Como en el día anterior, Pedro otra vez buscó al hombre, y siempre lo encontraba pintando o escribiendo. Se sentó a junto a él en el piso.
-¿Qué estás haciendo?- le preguntó Pedro con curiosidad
-¿Qué estoy haciendo? Pues, fumando al mundo- le respondió el hombre
–¿Fumando al mundo?- volvió a preguntar Pedro con algo  de diversión
–Si, estoy fumando al mundo- respondió el hombre también con cara de risa.
¿Quieres probar? –interrogó el hombre a Pedro.
-¿Probar? ¿A ver? ¿Cómo se hace? –dijo Pedro
-Probaremos con este ejercicio –respondió el hombre-: quiero que observes en tu memoria los puntos más importantes para ti, aquellos que pueden ser tomados como giros bruscos o trascendentes de tu vida; quiero que tomes esos puntos y los contemples, no identificándote con ellos, no atormentándote por aquellos dolores o gozando en aquellas alegrías, sino contemplando, sólo contemplando, dejando que aquellos puntos formen una unidad; si te mantienes en ese estado de observación, podrás ver a tu propia existencia como el camino de la misma humanidad, de la vida y el mundo...
 Esa contemplación es nuestra pipa, cuando logres eso en todos los aspectos de tu vida y tu pensamiento, y si puedes también en el arte, eres un gran fumador, y te diría más, pensamiento y mundo cotidiano junto al arte, llegarán a ser lo mismo, la vida entera será un fenómeno estético, ya no una lucha por salvarse con los afanes del yo.
 Juan escuchaba con atención las palabras de aquel hombre, aquello de fumar al mundo le daba cosquillas en el vientre, se sentía liviano como el viento, su semblante se llenó de alegría, empezó a ver todo como por primera vez.

Día Cuarto.
-¿Sabes qué?
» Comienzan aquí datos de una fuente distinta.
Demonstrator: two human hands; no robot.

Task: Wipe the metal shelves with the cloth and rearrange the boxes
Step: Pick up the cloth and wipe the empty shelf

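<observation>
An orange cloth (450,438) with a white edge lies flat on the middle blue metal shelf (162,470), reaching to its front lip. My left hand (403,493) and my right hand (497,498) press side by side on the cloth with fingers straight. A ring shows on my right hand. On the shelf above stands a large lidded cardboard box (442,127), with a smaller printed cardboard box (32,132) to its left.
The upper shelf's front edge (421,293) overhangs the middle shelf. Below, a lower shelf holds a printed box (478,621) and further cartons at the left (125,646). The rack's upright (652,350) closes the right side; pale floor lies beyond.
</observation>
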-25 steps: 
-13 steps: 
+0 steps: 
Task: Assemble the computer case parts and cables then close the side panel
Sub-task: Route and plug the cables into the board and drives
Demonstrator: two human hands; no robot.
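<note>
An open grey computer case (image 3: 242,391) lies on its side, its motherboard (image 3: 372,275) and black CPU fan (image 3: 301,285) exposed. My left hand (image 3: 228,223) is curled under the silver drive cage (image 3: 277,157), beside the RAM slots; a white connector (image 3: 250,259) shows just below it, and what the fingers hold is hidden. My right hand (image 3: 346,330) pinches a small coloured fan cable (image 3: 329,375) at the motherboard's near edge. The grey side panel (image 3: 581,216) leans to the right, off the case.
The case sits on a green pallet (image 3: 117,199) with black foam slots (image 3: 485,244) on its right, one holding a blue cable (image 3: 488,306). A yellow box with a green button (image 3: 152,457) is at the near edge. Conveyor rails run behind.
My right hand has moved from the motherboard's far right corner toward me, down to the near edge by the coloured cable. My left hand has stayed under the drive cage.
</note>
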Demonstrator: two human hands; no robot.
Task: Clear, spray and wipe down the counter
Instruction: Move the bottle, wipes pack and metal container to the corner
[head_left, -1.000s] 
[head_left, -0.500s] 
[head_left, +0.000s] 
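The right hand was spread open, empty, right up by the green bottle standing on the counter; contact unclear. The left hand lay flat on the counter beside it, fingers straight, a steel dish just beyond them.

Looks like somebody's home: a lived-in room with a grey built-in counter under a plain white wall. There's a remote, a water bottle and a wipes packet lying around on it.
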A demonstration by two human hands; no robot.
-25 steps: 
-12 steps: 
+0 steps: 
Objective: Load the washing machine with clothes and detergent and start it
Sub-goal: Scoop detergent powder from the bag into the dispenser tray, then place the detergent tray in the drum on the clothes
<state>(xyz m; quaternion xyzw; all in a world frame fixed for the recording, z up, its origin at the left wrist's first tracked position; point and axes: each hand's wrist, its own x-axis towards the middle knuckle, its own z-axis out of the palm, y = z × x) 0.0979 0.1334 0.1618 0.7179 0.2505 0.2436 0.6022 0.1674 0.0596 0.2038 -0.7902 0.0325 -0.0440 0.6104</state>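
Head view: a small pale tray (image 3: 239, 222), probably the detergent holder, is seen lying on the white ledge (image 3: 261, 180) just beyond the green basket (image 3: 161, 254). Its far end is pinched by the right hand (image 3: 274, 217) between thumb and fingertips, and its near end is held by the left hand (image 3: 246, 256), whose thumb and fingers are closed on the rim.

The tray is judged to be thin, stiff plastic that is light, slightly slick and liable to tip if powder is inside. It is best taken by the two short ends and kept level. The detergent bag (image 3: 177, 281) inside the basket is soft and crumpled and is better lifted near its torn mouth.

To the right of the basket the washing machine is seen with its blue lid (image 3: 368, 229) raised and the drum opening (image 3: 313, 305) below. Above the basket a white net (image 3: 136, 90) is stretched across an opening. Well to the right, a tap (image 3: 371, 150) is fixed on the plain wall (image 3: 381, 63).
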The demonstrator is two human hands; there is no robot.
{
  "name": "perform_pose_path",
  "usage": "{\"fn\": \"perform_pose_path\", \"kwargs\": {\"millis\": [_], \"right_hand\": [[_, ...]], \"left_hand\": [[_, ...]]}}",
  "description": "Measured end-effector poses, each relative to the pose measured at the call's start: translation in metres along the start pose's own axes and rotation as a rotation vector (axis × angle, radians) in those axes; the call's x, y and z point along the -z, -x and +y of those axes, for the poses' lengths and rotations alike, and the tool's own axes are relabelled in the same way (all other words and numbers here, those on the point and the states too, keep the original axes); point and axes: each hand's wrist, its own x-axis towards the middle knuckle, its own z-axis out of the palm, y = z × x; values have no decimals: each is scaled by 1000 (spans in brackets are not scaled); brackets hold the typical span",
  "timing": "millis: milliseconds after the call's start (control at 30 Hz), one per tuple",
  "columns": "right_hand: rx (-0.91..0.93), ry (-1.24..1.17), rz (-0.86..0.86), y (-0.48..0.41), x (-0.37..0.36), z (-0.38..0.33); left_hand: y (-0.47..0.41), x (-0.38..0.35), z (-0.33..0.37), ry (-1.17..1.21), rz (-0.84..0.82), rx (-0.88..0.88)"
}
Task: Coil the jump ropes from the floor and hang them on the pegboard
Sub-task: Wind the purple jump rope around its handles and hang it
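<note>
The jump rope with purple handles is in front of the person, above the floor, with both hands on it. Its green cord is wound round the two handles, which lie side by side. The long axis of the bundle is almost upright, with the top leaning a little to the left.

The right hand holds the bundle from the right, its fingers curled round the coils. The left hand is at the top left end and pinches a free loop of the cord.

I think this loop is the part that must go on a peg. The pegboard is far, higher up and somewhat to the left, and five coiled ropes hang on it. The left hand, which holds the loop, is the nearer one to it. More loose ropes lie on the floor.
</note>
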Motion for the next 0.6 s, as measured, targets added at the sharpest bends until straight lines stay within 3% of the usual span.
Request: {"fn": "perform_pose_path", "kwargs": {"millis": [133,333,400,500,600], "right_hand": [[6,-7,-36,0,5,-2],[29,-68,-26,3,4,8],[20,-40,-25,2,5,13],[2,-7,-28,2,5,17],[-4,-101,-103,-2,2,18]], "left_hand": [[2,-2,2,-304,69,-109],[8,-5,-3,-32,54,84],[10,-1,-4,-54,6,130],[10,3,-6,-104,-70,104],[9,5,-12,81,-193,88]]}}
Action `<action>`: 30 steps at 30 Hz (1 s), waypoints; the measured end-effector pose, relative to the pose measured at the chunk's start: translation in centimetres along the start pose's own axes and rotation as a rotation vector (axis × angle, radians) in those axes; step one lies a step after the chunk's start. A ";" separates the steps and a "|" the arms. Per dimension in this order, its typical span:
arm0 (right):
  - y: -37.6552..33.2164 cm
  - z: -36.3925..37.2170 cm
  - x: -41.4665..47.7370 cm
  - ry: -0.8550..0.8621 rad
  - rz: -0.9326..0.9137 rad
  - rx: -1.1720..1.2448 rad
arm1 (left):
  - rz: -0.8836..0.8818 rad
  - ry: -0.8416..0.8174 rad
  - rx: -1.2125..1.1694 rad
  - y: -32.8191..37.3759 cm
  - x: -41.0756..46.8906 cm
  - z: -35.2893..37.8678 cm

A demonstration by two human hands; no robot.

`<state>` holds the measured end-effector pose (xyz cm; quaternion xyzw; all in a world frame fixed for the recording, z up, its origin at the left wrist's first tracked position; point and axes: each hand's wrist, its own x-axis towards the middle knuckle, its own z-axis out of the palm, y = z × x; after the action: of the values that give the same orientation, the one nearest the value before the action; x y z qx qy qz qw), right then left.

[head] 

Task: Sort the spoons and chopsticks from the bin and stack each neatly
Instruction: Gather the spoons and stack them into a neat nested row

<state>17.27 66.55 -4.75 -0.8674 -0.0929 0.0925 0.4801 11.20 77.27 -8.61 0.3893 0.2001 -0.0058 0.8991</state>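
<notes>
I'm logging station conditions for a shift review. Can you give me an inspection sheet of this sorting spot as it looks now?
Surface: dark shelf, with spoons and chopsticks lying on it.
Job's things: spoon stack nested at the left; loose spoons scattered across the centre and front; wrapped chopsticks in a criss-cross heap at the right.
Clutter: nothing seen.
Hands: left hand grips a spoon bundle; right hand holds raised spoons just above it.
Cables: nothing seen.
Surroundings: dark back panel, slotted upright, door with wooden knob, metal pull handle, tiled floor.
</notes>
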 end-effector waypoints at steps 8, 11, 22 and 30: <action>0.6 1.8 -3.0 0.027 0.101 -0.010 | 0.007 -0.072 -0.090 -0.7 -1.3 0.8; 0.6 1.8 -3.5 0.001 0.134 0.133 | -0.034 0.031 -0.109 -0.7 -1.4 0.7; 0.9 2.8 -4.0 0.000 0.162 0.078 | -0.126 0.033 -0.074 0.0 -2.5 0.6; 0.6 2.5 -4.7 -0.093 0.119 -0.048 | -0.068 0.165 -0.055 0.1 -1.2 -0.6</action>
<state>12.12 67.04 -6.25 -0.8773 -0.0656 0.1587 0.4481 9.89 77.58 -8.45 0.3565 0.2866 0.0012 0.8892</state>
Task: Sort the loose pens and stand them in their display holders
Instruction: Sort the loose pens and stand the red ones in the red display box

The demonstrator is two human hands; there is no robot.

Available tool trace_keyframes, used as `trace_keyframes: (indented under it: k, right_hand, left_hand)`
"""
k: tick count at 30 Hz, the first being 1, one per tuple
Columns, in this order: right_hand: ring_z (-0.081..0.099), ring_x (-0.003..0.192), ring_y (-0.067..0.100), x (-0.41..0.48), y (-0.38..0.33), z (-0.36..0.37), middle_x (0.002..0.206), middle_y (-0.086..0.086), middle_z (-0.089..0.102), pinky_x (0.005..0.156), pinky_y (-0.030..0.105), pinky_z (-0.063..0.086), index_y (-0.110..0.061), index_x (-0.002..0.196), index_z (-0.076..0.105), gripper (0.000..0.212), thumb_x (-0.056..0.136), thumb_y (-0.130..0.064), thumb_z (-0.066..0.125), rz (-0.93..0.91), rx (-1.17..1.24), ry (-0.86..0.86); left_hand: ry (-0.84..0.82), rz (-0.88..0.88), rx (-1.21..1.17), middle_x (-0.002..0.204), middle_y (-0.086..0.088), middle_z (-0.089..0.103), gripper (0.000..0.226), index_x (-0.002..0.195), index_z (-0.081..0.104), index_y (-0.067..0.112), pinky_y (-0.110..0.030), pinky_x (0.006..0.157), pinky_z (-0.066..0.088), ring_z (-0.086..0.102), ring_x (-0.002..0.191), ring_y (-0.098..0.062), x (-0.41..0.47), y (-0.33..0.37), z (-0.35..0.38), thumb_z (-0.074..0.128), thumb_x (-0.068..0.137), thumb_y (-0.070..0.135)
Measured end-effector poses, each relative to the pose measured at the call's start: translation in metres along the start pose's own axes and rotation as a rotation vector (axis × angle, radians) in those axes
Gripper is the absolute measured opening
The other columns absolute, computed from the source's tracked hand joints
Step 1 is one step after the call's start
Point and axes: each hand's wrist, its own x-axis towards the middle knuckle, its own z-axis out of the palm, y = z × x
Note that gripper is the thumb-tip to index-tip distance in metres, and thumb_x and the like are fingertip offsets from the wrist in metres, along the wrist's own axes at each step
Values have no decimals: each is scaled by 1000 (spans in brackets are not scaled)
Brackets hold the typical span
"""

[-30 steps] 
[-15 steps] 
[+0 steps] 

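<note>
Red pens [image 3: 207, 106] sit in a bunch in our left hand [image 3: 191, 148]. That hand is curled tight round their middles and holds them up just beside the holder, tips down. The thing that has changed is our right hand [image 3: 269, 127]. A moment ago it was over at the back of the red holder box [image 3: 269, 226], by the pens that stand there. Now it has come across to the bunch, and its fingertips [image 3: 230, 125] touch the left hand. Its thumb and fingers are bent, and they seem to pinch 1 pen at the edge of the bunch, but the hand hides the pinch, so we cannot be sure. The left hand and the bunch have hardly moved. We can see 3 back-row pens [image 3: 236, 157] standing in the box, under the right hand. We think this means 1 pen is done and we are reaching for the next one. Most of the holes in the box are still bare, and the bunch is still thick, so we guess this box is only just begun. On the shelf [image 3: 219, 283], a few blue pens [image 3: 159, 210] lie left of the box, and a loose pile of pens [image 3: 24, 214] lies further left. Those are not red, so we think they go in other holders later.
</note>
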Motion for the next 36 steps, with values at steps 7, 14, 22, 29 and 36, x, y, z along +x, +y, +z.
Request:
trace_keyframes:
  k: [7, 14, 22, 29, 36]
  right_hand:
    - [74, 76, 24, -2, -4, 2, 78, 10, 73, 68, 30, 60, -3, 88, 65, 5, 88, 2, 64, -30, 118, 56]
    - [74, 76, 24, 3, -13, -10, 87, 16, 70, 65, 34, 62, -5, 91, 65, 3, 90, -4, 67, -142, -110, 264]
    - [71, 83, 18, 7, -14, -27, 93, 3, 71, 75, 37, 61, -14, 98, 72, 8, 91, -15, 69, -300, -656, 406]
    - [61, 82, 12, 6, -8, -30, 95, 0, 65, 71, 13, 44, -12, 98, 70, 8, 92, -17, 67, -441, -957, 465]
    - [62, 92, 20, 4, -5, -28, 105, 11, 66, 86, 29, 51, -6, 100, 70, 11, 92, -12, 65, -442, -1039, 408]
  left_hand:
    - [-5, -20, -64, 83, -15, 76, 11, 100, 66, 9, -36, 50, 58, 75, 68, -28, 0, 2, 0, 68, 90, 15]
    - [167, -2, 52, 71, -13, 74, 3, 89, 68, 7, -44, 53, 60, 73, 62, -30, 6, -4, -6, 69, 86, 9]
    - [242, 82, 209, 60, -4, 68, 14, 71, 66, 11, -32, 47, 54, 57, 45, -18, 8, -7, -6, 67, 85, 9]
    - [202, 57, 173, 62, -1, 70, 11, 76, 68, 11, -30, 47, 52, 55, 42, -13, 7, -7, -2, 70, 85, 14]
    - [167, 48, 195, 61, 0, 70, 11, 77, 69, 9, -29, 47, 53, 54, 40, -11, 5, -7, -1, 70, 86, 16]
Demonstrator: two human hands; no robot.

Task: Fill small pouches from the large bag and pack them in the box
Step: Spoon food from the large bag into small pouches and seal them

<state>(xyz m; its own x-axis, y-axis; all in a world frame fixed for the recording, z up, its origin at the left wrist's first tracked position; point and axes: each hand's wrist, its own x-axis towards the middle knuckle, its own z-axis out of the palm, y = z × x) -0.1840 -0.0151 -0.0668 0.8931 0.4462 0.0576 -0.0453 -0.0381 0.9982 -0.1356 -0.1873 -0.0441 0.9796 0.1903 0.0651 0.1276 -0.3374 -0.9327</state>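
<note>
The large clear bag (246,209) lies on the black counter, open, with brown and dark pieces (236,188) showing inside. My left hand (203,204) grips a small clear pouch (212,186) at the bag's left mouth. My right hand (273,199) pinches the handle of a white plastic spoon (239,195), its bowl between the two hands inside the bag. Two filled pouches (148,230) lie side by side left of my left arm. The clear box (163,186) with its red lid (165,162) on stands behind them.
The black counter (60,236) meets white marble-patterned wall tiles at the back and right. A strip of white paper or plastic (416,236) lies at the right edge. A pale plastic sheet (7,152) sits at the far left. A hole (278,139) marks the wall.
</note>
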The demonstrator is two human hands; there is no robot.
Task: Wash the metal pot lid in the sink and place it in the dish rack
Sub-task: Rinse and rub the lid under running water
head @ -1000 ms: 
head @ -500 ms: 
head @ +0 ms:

Ayer pensé mucho en eso de fumar al mundo –dijo Pedro-, pero antes dime ¿cómo te llamas?
-Umm... puedes llamarme como quieras –respondió el hombre-, no me importa cómo me llames, pero según el registro civil me llamo Antonio Heise.
-Y dígame don Antonio ¿porqué esta aquí? –preguntó Pedro
- Porque me volví loco –respondió el hombre
-¡Ja! ¡Ja! ¿pero porqué se volvió loco? –volvió a preguntar Pedro
-Era mi destino –respondió el hombre
-Pero no creo que usted esté loco como los demás, o como yo –dijo Pedro
-Pues deberías dudar –respondió el hombre-, yo podría ser un don Quijote y tú mi escudero, yo podría llevarte por las aventuras de mi desvariada cabeza.
-Pero yo apuesto por usted –le dijo confiado Pedro-, quiero ser su escudero, lléveme por los caminos de su locura, enséñeme a fumar al mundo.
-Adelante entonces –dijo el hombre-, si estas convencido en tu corazón, que quizá tu destino no esté con los cuerdos de este mundo; ponte en guardia que quizá sea tu locura la que habrá de salvarte.

Día Quinto.
-Don Antonio, ande, cuénteme su quijotesca historia –le dijo Pedro
-Está bien –contestó don Antonio-. Cierto día, ya cuando el sol se perdía entre los tejados del barrio en que vivía, sentí en mi alma un deseo enorme de dejarlo todo. Estaba cansado de vivir, de ver pasar un día tras otro sin que nada tuviera sentido. Fue así que fui a visitar a uno de mis mejores amigos, quien es también el director de este hospital; simplemente, le pedí que me dejara estar un tiempo aquí, compartir con los enfermos sus desgracias siempre me ha dado mucho consuelo. En un primer momento mi amigo no accedió a mi deseo de quedarme aquí, me ofreció lugares en otros hospitales, pero no quería aceptar, siempre pensé que este hospital es el mejor para vivir la profundidad del alma del hombre. Quizá debía pasar por aquí para aprender algo, quizá algo tan sencillo, como acostumbrarme a ver el mundo como por primera vez”.

Luego de un mes, ambos salieron del neuropsiquiátrico. Habían mejorado raudamente sus estados de ánimo, para la sorpresa del director del hospital y amigo de don Antonio, quien con una sonrisa en el rostro les dijo que estaba contento con el mejoramiento observado.
 Don Antonio volvió a sus campos y junto a su familia. Pedro volvió a Villarrica, en donde en un día de invierno me relató su historia, con la mirada perdida en una extraña lejanía, no se sabía si de su alma o del paisaje campesino que lo rodeaba.

Fin. 
(Extracto de “El problema del sueño. Colección de cuentos”).